PPOAdapter reference
PPOAdapter is the canonical leaf
that turns a network’s forward output into a
PPONetworkOutput. It is a regular
StatefulModule that lives inside a
Sequential (or any other container) like any other layer. Its
forward output’s output field is the PPONetworkOutput.
Two-port router
PPOAdapter has two ports — action and value — and both
receive the same upstream input. The action port emits a tree of
sampler dicts (each {"action", "log_likelihood"}); the value
port emits whatever value-shape your critic produces. The adapter
walks the action port’s output to assemble PPONetworkOutput.actions
and loglikelihoods, takes the value port’s output as
value_estimates (trailing singleton axis squeezed), and packages
everything.
PPOAdapter(action: StatefulModule, value: StatefulModule)

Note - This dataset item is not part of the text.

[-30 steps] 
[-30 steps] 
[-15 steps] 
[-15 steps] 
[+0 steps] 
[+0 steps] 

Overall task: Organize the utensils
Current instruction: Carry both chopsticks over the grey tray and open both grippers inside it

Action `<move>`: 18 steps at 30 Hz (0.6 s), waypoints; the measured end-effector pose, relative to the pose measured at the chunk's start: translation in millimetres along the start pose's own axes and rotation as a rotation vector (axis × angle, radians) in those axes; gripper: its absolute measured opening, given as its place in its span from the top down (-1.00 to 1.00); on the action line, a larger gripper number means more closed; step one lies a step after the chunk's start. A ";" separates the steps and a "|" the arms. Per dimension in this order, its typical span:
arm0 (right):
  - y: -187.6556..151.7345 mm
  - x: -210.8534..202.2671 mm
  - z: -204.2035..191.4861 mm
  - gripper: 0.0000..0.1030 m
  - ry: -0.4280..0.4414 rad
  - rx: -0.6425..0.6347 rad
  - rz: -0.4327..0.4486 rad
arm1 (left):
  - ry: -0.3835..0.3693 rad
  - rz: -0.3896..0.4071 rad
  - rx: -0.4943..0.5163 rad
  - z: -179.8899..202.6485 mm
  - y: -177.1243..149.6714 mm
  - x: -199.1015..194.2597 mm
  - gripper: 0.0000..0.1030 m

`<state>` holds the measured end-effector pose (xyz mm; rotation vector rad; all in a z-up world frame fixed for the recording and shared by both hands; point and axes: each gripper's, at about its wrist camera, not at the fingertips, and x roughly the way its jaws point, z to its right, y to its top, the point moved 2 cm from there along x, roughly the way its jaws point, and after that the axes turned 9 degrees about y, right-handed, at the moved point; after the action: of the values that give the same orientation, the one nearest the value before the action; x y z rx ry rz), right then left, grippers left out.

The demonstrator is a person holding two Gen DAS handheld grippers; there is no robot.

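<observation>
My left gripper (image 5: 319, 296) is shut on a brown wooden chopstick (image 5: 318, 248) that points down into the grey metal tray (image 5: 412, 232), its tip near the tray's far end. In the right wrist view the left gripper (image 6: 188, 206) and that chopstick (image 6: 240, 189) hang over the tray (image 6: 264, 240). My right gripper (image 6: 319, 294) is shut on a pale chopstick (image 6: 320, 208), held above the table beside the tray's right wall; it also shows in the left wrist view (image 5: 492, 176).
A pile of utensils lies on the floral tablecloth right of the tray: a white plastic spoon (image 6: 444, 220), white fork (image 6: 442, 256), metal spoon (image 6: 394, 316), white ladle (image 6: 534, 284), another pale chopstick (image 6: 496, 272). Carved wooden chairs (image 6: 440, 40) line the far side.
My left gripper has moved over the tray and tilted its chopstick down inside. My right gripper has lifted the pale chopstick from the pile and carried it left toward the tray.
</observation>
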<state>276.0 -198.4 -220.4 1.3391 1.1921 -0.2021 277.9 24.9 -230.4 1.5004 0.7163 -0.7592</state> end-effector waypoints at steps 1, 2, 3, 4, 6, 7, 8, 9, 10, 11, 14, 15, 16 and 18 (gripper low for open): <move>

Minimal one-actor / one-critic
Each port owns its full chain. Both run on the same upstream tensor.
network = Sequential([
Normalizer(obs_size),
PPOAdapter(
action=Sequential([actor_mlp, NormalTanhSampler(rngs, entropy_weight=1e-2)]),
value=critic_mlp,
),
])
The factory make_mlp_actor_critic()
builds exactly this shape.
Multi-head with per-key dispatch
When the trunk emits a dict of named action-params and named values,
the adapter ports use Filter (to
extract / rename) and Map (to
dispatch per key):
network = Sequential([
Normalizer(obs_size),
graph, # emits {"action_a": ..., "action_b": ...,
# "value_a": ..., "value_b": ...}
PPOAdapter(
action=Sequential([
Filter({"a": "action_a", "b": "action_b"}), # rename
Map({"a": sampler_a, "b": sampler_b}), # per-key dispatch
]),
value=Filter({"a": "value_a", "b": "value_b"}),
),
])
out.actions is then {"a": ..., "b": ...}, matching the env’s
per-key action spec.
Action port output shape
The action port’s output should be a tree of sampler dicts. A
sampler dict is a leaf-position
{"action": ..., "log_likelihood": ...} (the standard shape that
ActionSampler emits). The
adapter walks the tree with jax.tree.map(..., is_leaf=...) so:
A bare sampler dict →
out.actionsis a bare array,out.loglikelihoodsis a bare array.Map({k: sampler})→{k: sampler_dict}→out.actions = {k: array},out.loglikelihoods = {k: array}.
Value port output shape
The value port’s output is used as-is for
PPONetworkOutput.value_estimates, with each leaf squeezed if it
has a trailing length-1 axis. So a critic emitting (B, 1) lands
as a (B,) value estimate; a dict of critics emitting
{k: (B, 1)} lands as {k: (B,)}.
Carry state
The adapter’s carry state is:
{"action": <action port's carry>,
"value": <value port's carry>}
initialize_state and reset_state route per port.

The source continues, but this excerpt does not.